Workshops that MineVagatni volunteers from Italy did, served to keep in mind that if we want to fight against this kind of discrimination, we should first of all avoid using words that may be offensive.

Discriminatory speech also stems from the inability to really put oneself in the shoes of others and see things from another point of view. In order to avoid discriminatory speech or to stop it when it occurs, it is necessary to know how to change one’s perspective in order to be able to stop in time before saying something wrong or to be able to calm down the aggressor and bring the discussion back to a civilised tone or to change his/her mind.

Some of the exercises that MineVaganti volunteers did are:

  • Interpretation exercise where participants had to choose a topic they hate and talk about it for one minute. At the end of the time, participants should change their viewpoint and talk about the same topic in a positive way. How easy is it to speak well about a subject we hate? How difficult is it to reverse the point of view? What are the mechanisms that are set in motion?
  • Making a speech in favour of a discriminated category but using only discriminatory terms and/or swear words.
  • Making a discriminatory/hate speech, using only non-discriminatory and/or politically correct terms.

Besides the above-mentioned activities and outcomes, trainers presented the SLAM project and manual.

We hope you as readers enjoyed this report as participants of these workshops enjoyed their time attending them.

Structured Learning for Awareness in Media” (SLAM) aims at enhancing young people’s awareness and critical thinking on the role of Mass Media as a challenge and precondition for more inclusive societies towards migrants and refugees.

The Council of Europe’s Report “Media Regulatory Authorities and Hate Speech” (2018) underlines the historical significance of media in enticing and feeding the climate of hatred and violence characterizing West Balkan’s turbulent past. The Balkans are still a primary example of media consciously or even deliberately using hate speech for sensationalistic purposes, thereby supporting it and causing its recurrence and reinforcement at the societal level.

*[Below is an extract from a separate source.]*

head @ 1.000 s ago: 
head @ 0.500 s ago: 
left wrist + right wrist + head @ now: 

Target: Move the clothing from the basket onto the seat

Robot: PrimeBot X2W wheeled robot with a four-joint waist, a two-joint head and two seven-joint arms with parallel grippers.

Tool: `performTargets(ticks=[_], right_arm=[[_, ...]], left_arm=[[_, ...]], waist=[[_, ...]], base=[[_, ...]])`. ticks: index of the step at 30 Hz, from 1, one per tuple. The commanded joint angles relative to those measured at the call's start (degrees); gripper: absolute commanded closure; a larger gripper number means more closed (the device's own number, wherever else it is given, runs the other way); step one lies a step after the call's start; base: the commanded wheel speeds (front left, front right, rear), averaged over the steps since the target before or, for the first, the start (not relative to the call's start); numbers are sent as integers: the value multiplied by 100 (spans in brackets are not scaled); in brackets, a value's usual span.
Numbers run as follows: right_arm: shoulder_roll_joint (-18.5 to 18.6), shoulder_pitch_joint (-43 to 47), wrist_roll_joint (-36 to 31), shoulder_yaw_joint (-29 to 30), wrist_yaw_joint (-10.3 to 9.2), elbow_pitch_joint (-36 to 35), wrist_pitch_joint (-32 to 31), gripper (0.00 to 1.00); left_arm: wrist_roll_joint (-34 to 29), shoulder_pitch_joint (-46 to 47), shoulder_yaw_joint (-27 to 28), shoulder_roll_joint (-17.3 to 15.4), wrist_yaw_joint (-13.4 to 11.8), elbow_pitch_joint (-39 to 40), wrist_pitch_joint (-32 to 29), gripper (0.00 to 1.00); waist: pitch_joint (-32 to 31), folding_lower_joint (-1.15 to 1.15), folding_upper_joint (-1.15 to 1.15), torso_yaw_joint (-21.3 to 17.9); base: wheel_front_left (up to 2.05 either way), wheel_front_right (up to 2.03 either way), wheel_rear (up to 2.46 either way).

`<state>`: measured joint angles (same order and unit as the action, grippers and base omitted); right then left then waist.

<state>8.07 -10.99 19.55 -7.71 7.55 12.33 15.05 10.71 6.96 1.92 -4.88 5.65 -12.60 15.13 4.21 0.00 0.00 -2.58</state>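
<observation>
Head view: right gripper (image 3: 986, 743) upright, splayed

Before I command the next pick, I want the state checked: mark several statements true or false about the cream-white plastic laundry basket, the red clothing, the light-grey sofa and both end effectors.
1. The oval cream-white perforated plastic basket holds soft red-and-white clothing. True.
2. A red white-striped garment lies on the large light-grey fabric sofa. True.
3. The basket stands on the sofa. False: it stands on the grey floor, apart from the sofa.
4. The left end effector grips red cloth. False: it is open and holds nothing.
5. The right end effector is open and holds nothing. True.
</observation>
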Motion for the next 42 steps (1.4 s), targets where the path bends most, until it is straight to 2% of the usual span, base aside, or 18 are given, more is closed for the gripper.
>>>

Bosnia and Herzegovina has recently taken a foremost importance as a transit node for migrants and refugees seeking entrance in EU territory, a trend which the UNHCR (2018) recognized as exponentially increasing in 2018, from the 198 arrivals in December 2017 to the 666 registered in the peak month of March 2018. The strain posed on the local relief system by this surge has contributed to a growing sense of local unrest and discontent, which national mass media have so far been able to answer by providing the public with awareness and understanding circa the phenomenon, in many instances providing an amplifier to internal currents of distrust, hate and stereotyping.

From the European perspective, significant indications might be extracted from analysing media coverage about the reception and integration of migrants/refugees.

The CoE in its 2017 Report “Media coverage of the refugee crisis: a cross-European perspective” underlines the role played by media in fuelling societal hate speech as consisting in an abetting/legitimacy factor to explicit hate speech brought about by shallow and sensationalistic coverage.

Against this backdrop, there emerges the opportunity of exploring the similarities, differences and potential synthesis among the different yet interrelated challenges faced by West Balkans countries and Europe within a transnational effort aimed at laying the grounds of a greater media literacy and critical thinking at the level of the youth and, by extension, of society as a means to provide an antidote against phenomena of hate speech and a building block of successful integration processes.